Doues,
im Valpelline, liegt, von majestätischen Berggipfeln umgeben,
auf 1.176 Metern Höhe.
Während der Römerzeit war der Ort als "Dovia"',
oder "Duae viae" bekannt, als Zeichen dafür,
dass von hier zwei Strassen über die Alpen führten.
Die erste, und wichtigste, ist die Strasse auf den Grossen St.

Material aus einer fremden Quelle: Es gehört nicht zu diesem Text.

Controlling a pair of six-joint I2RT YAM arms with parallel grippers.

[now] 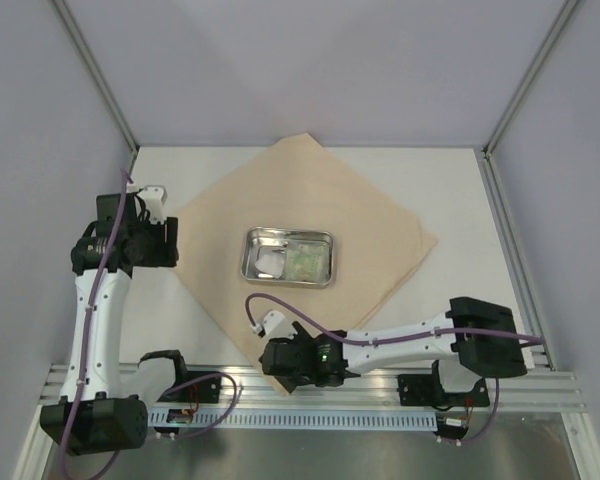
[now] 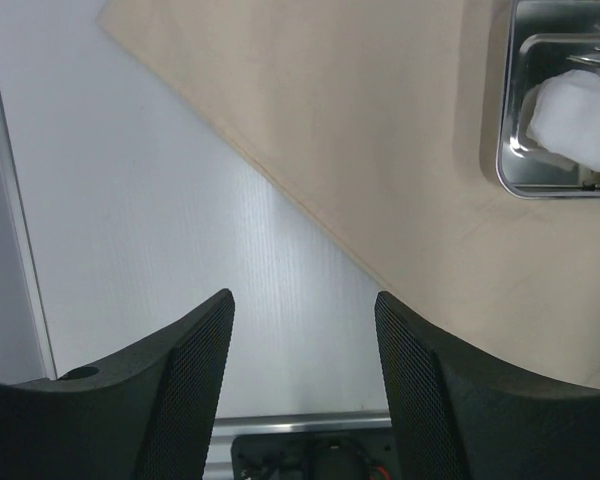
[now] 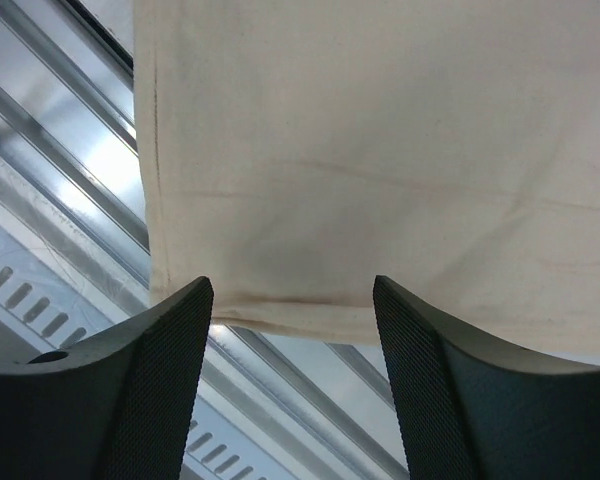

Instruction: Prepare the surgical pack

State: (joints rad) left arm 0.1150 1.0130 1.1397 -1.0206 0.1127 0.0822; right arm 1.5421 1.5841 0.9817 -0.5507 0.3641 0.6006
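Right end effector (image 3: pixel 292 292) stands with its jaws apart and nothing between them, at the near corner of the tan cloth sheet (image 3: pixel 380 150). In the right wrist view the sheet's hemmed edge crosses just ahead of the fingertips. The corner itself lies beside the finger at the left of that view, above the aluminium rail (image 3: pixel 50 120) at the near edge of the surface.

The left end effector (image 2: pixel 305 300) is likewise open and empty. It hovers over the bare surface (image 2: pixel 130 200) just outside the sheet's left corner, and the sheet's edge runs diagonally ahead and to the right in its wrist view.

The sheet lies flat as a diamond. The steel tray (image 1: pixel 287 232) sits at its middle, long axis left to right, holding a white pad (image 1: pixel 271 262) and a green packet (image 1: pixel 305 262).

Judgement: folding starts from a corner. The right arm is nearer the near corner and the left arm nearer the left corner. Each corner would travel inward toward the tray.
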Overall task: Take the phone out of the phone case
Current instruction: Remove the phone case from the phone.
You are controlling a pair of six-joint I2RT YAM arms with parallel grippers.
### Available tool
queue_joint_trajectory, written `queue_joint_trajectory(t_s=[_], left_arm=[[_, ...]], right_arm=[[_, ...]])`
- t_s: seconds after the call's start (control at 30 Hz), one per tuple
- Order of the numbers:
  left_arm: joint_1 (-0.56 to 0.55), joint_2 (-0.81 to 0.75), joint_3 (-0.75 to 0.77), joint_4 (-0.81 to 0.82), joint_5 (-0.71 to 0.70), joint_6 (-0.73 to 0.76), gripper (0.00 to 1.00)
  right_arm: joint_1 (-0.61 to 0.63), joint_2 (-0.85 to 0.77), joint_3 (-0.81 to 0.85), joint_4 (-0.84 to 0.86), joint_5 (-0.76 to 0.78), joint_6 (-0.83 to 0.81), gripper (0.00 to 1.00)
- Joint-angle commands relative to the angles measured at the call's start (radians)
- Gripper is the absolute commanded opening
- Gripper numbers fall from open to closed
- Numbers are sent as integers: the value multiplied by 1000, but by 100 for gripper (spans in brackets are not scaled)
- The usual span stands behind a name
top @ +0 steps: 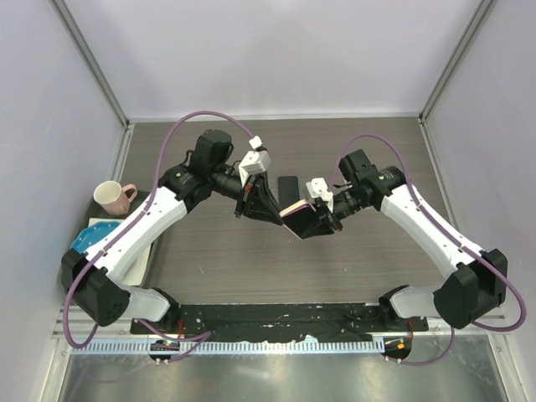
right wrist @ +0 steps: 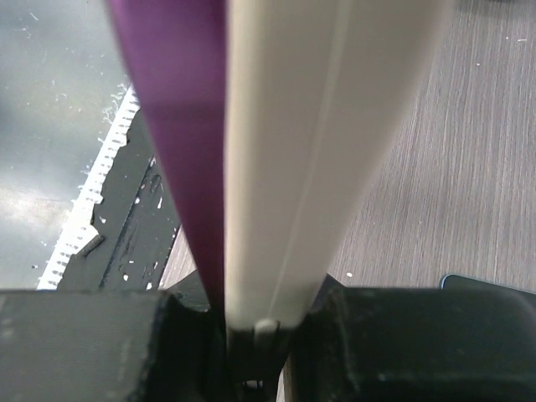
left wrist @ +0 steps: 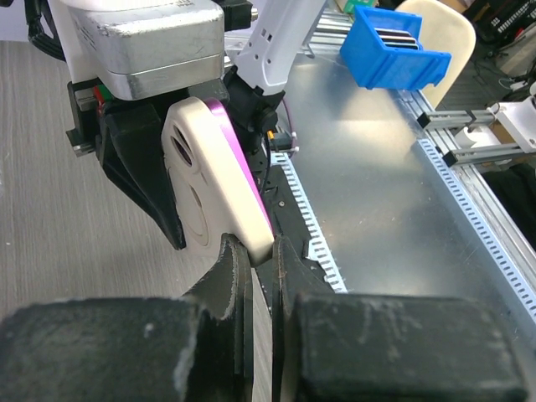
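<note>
Above the middle of the wood-grain bench (top: 209, 251), the smooth cream case (left wrist: 201, 167), round-cornered with oval cutouts, is held aloft. The glossy purple phone (right wrist: 180, 126) lies flat against it. Left fingers (left wrist: 226, 280) pinch its lower corner; right fingers (right wrist: 377, 343) clamp both slabs' edges.

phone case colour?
The phone case is cream, off-white. It shows best in the left wrist view, where its back faces the camera.
</note>
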Motion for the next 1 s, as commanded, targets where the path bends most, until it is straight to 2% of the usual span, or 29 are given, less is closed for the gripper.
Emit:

Bernhard Pass (Mons Jovis in der Römerzeit); die zweite
ist höchstwahrscheinlich die Strasse zum Fenètre
Durand, ein Pass im Hochtal von Ollomont, welcher einst das
Aostatal mit dem Wallis verband. Im Mittelalter ging der Besitz
von den Herren aus Gignod auf die Herren von Quart über.
Ein
grosser Teil der Bevölkerung kümmert sich um die
Landwirtschaft, welche dank des Aquaeducts "Ru de By,
welcher das Wasser aus dem Tal Ollomont heranbringt, gute
Früchte hervorbringt.
Doues
bietet Skiwanderern und Skitourengehern einige Routen in der
Hochebene von By und für den Anfänger des alpinen
Skilaufs eine Piste, um die Kunst des Skifahrens zu erlernen.